Le nombre a permis un usage non marchand d'un certain nombre de lieux payants. "Le métro gratuit n'est pas une revendication mais un fait." Un des objectifs des visites d'entreprise a été d'aller manger gratuitement dans leurs cantines (les promeneurs ont même fini par établir une sorte de guide dérisoire des cantines). Ceci rejoignait les invasions de grands restaurants et de grands hôtels, qui ont pour beaucoup eu lieu en province, notamment à Lyon, Nantes, Strasbourg, et la pratique des "réquisitions" dans les supermarchés, qui consistait à remplir quelques Caddie en faisant comprendre à la direction et à la sécurité du magasin que le nombre créait un rapport de force en faveur des envahisseurs qui rendait inutile la vérification par l'affrontement.
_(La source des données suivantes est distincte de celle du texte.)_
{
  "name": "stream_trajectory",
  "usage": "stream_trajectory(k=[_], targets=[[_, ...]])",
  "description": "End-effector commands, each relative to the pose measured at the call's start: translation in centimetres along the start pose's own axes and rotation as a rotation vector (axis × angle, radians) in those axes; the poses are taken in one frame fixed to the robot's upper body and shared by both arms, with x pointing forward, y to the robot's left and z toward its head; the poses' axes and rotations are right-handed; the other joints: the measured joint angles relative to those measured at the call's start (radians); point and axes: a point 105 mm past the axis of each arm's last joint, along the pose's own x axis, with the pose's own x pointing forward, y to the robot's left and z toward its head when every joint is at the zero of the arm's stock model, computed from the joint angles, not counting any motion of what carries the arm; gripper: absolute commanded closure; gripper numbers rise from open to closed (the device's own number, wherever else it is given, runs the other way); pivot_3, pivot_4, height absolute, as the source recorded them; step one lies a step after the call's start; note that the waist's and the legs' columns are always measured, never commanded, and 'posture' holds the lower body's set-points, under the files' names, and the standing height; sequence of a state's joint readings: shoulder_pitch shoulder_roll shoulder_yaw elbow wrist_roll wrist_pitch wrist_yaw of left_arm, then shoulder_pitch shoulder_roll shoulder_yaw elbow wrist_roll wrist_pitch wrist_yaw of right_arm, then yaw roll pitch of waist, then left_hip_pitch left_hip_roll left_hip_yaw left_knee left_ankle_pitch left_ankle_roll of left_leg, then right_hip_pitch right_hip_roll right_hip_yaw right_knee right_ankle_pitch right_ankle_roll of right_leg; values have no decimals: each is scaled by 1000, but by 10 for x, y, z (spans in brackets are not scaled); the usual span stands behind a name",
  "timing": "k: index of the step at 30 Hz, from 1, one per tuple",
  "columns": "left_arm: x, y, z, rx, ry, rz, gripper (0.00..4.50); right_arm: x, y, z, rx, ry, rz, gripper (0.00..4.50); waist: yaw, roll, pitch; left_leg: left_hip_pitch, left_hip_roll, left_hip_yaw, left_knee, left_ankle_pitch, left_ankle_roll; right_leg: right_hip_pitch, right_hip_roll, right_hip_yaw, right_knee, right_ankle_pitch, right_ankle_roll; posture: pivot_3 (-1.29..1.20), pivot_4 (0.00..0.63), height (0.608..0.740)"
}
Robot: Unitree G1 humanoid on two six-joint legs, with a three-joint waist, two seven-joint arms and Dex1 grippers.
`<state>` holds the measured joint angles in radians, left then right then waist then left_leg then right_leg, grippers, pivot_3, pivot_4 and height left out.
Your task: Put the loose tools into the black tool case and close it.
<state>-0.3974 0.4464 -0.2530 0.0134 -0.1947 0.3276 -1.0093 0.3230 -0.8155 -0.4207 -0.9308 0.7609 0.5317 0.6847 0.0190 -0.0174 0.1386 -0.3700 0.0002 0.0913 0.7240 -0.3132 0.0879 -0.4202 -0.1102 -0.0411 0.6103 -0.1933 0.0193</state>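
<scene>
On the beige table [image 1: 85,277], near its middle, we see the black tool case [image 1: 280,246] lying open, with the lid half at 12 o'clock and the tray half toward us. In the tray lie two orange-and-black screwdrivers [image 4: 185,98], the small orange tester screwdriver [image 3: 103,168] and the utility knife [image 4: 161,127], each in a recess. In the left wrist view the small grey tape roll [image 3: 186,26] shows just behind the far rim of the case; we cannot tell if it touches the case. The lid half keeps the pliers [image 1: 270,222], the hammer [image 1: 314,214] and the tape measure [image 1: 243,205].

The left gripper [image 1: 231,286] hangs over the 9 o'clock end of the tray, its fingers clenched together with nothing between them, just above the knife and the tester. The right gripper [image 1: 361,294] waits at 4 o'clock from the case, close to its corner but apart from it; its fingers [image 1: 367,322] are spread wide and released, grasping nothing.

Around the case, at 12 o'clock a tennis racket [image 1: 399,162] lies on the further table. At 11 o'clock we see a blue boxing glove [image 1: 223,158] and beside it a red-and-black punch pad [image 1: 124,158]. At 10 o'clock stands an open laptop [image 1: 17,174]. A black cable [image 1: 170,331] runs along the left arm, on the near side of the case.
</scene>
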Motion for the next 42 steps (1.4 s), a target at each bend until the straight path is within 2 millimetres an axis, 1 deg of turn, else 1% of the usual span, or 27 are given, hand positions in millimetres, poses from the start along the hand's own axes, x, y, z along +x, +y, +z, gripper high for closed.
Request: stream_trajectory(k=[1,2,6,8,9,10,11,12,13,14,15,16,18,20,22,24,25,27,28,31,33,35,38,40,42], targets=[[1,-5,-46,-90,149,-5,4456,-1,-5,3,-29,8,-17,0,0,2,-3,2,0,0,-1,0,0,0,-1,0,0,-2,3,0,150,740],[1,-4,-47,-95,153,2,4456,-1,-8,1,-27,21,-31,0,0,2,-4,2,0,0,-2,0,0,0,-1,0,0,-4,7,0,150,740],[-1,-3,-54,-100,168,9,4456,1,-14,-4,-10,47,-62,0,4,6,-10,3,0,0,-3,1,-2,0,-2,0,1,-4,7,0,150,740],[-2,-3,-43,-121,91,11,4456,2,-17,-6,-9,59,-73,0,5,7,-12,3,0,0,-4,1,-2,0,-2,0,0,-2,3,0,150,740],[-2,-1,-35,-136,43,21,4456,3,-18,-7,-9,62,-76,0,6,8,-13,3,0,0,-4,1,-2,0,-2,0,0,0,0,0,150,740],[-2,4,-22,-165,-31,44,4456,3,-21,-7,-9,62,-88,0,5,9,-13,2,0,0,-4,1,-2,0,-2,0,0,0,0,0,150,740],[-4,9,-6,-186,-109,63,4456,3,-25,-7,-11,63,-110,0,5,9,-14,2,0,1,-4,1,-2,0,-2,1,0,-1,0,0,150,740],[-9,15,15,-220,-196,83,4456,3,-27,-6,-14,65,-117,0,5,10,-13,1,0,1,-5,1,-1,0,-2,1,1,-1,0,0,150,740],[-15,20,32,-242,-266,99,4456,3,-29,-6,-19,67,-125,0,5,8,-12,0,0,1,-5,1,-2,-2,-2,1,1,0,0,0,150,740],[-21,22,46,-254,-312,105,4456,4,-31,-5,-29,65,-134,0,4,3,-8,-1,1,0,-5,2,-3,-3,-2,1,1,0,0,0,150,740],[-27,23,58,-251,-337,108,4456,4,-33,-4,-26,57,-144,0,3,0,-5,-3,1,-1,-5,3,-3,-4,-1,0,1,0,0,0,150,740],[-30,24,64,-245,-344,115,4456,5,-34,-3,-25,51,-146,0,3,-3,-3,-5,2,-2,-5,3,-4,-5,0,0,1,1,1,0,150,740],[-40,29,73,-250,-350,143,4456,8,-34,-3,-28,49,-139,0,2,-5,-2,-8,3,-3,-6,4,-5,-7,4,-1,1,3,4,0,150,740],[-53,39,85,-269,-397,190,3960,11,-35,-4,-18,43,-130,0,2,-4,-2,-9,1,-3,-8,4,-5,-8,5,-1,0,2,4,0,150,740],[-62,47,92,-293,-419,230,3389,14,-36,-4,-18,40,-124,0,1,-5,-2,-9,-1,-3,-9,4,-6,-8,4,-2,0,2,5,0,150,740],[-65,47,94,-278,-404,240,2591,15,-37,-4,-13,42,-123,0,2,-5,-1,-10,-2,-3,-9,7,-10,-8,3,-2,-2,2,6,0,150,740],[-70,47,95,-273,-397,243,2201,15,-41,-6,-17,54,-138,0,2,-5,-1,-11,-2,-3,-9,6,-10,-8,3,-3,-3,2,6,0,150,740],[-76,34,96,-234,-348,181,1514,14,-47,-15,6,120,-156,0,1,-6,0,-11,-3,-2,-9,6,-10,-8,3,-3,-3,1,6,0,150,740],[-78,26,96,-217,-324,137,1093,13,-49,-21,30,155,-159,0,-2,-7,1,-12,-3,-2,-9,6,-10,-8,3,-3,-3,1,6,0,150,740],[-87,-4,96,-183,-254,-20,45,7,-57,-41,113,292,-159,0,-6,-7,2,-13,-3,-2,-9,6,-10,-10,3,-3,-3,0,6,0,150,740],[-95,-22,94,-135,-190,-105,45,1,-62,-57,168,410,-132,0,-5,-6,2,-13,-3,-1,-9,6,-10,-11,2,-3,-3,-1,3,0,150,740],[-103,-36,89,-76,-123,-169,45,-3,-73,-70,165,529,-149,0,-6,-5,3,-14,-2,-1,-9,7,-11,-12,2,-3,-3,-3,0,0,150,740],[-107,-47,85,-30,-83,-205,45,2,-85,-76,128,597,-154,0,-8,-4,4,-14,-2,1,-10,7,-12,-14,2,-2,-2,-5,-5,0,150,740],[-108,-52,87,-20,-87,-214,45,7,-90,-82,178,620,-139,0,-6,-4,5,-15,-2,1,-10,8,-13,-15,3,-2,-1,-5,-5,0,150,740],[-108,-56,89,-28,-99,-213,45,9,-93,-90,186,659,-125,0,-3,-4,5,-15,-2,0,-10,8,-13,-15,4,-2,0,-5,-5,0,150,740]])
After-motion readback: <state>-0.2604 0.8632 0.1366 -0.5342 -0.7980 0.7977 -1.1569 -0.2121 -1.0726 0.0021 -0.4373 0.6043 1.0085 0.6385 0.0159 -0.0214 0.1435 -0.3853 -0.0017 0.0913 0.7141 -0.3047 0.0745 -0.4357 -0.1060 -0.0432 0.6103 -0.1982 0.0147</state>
A ce sujet, il faut rejeter cette mauvaise conscience qui tente de réhabiliter des actes en les appelant par des mots propres et positifs. "Rappropriation", "réquisition", "accaparement" sont des façons honteuses de parler du vol ou du pillage, tout comme de poser que les escrocs qui gèrent cette société seraient des voleurs comme l'a fait publiquement l'assemblée, le 13 février, pour expliquer le "déménagement" du Cash Converters, rue de la Roquette : "Ce sont eux les vrais voleurs." Vol et pillage sont des termes qui ont un sens, et ce sens est d'abord perçu comme mal uniquement par ceux qui craignent qu'on les vole et qu'on les pille, parce que ce sont des agressions contre la marchandise et la loi qui la défend. Le lifting des mots pour les vider de leur sens négatif est l'affaire des gestionnaires de cette société ; ce politically correct sied mal à ceux dont le but est la vérité pratique.

Les balades semblent avoir cherché à maintenir un équilibre entre une activité plaisante à partager entre les participants de l'assemblée – un des buts avoués était de renforcer leur cohésion – et une tentative de parler en dehors de l'assemblée, de faire connaître ses positions à l'extérieur, notamment auprès de ceux qui travaillaient, une forme renouvelée et non militante d'agit-prop. Le "comité de balade" (tournant ?) qui rédigeait un compte rendu de chaque balade laisse entendre que ces initiatives ont été plutôt bien accueillies en général, là où la balade passait. Mais on ne sait pas suffisamment comment ces interventions ont été vécues par ceux qui les subissaient : imposition ? matière à réflexion ? curiosité ? incitation à la rupture ? tournée d'information ? plaisir ? récréation ? spectacle ? menace ? début de débat en perspective ?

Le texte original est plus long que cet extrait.